For details on Workers Memorial Day, go to

[PICTURED: Graphic from Catholic-Labor Network.]

Sunday, April 24, 2016

Supreme Court nominee not a sure-thing progressive

Bill Knight column for Thursday, Friday or Saturday, April 21, 22 or 23

The nomination of Judge Merrick Garland to fill the U.S. Supreme Court vacancy resulting from the unexpected death of Judge Antonin Scalia might cause labor to take heed of the old saying, “Be careful what you wish for.”

While Garland during his 19-year tenure on the U.S. Court of Appeals for the District of Columbia Circuit generally has favored labor, that could be because of his “strong views favoring deference to agency decision-makers,” according to Tom Goldstein of SCOTUSBlog, instead of his having a strong pro-labor viewpoint.

Garland’s judicial record on labor cases led many union leaders to endorse President Obama’s nominating the Chicago native. For example, AFL-CIO president Richard Trumka praised Garland’s “impeccable credentials and deep experience.”

However, it’s useful to temper any expectations with context in considering what kind of Supreme Court Justice Garland would be. As Goldstein said, Garland seems to have been a cautious judge who usually agreed with government agencies, whether the National Labor Relations Board or the State Department.

In fact, when Garland served with current Chief Justice John Roberts on the Court of Appeals for two years, Garland agreed with Roberts 85 percent of the time in 34 cases on which they both worked.

Looking at cases they shared, Roberts concurred when Garland wrote that union activists could legally leaflet one of their employer’s facilities despite not working at that job site, but Garland signed on when Roberts overruled an NLRB ruling that a group of college workers had bargaining rights. Also, the two agreed in refusing to hear a lower court case permitting the Bush administration’s requirement that government contractors post information about employees’ right to not join unions.

They also disagreed a few times, such as Garland’s dissent in a Roberts’ opinion that two contractors didn’t break the law by delivering defective train cars to Amtrak.

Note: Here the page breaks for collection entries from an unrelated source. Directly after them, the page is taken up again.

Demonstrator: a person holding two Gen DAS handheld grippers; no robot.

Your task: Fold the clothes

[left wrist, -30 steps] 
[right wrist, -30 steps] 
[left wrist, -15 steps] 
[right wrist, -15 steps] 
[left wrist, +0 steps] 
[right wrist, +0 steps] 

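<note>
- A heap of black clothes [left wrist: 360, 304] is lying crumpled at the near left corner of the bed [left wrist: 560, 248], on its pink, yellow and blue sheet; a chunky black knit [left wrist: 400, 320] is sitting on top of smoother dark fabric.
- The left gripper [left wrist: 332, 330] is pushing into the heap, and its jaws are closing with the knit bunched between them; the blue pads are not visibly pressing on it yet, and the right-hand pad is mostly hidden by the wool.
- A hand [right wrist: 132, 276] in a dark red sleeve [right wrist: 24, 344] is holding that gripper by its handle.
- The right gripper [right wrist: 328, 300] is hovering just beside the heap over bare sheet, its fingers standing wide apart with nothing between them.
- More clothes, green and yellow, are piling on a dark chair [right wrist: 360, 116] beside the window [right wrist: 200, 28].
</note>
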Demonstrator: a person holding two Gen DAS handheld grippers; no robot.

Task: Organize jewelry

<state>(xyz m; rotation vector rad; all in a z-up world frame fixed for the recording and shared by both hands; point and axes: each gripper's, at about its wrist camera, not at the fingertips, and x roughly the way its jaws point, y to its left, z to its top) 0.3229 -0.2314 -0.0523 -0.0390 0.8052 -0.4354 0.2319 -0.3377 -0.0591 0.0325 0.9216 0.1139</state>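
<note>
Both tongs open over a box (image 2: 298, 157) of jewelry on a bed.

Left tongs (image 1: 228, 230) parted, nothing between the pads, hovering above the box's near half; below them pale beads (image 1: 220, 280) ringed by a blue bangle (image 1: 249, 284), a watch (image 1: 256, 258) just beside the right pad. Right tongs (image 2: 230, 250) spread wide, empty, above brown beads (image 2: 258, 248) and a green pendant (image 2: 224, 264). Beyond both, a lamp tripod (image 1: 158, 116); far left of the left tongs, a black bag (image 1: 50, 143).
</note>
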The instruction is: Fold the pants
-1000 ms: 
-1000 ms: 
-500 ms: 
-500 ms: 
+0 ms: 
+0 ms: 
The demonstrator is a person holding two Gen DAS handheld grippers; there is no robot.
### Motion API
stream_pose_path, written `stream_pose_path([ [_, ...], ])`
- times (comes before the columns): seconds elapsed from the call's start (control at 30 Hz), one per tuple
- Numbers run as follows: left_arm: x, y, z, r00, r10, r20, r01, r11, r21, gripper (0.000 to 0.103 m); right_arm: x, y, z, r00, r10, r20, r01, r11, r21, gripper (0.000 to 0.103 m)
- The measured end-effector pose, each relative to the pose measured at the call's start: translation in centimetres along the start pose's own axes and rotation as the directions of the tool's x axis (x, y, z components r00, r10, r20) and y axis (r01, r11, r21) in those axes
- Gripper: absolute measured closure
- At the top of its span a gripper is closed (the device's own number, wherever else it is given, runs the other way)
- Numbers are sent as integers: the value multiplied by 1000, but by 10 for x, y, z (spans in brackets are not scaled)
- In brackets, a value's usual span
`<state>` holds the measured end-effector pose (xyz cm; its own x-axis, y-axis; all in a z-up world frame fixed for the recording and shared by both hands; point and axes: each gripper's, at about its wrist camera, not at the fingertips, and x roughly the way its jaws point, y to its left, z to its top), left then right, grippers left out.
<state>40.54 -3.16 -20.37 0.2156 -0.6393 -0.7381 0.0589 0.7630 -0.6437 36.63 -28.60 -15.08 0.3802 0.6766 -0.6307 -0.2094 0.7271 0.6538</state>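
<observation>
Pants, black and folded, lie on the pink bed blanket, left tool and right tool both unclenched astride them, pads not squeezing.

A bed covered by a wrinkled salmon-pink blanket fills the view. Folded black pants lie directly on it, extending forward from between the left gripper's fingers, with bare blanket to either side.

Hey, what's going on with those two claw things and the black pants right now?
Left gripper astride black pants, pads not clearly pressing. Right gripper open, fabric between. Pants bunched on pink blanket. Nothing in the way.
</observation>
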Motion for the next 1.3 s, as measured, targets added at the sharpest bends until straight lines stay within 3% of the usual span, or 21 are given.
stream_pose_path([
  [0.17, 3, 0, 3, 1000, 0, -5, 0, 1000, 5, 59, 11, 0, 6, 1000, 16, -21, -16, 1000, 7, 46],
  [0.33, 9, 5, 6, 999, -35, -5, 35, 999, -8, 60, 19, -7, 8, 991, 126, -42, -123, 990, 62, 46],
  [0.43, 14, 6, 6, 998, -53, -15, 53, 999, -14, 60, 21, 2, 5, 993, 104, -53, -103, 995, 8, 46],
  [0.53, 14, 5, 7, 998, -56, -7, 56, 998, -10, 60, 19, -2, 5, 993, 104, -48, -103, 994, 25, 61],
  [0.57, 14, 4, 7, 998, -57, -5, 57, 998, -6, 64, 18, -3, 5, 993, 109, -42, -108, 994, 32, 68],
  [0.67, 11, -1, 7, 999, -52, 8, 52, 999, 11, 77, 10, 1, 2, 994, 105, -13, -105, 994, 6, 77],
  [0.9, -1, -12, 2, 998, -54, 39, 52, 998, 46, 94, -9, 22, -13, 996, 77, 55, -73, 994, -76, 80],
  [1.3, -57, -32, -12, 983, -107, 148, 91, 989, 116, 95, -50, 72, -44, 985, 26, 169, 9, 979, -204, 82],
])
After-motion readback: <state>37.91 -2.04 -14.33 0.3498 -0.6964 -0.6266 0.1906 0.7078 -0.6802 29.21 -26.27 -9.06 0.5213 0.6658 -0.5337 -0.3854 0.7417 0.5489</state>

“Given his preference for restraint, it’s unlikely that Garland would significantly counter the Court’s pro-business tilt of the past four decades,” commented Justin Miller, a writing fellow at The American Prospect magazine. That’s significant at a time when the Supreme Court – including its “liberals” -- has grown more supportive of big business’s interests even as everyday Americans’ anger at the corporate agenda has increased, according to Noam Scheiber in the New York Times. Scheiber noticed “a growing rift between the country and the nation’s highest court on questions of economic power and support for big business.”

As Galesburg native and independent journalist David Moberg wrote in In These Times magazine, “It’s hard to give [Garland] a clear political label, but Garland does not seem to be as progressive on workers’ rights issues as Scalia was reactionary.”

True, Garland -- appointed to the Appeals Court by President Bill Clinton -- upheld NLRB’s Unfair Labor Practice charges 18 out of 22 times, but, again, that arguably was in support of a government agency.

As Catherine Fisk wrote in, appointing a genuine progressive -- or at least someone sympathetic to labor itself and not the government agencies responsible for enforcing labor law -- could be momentous for workers.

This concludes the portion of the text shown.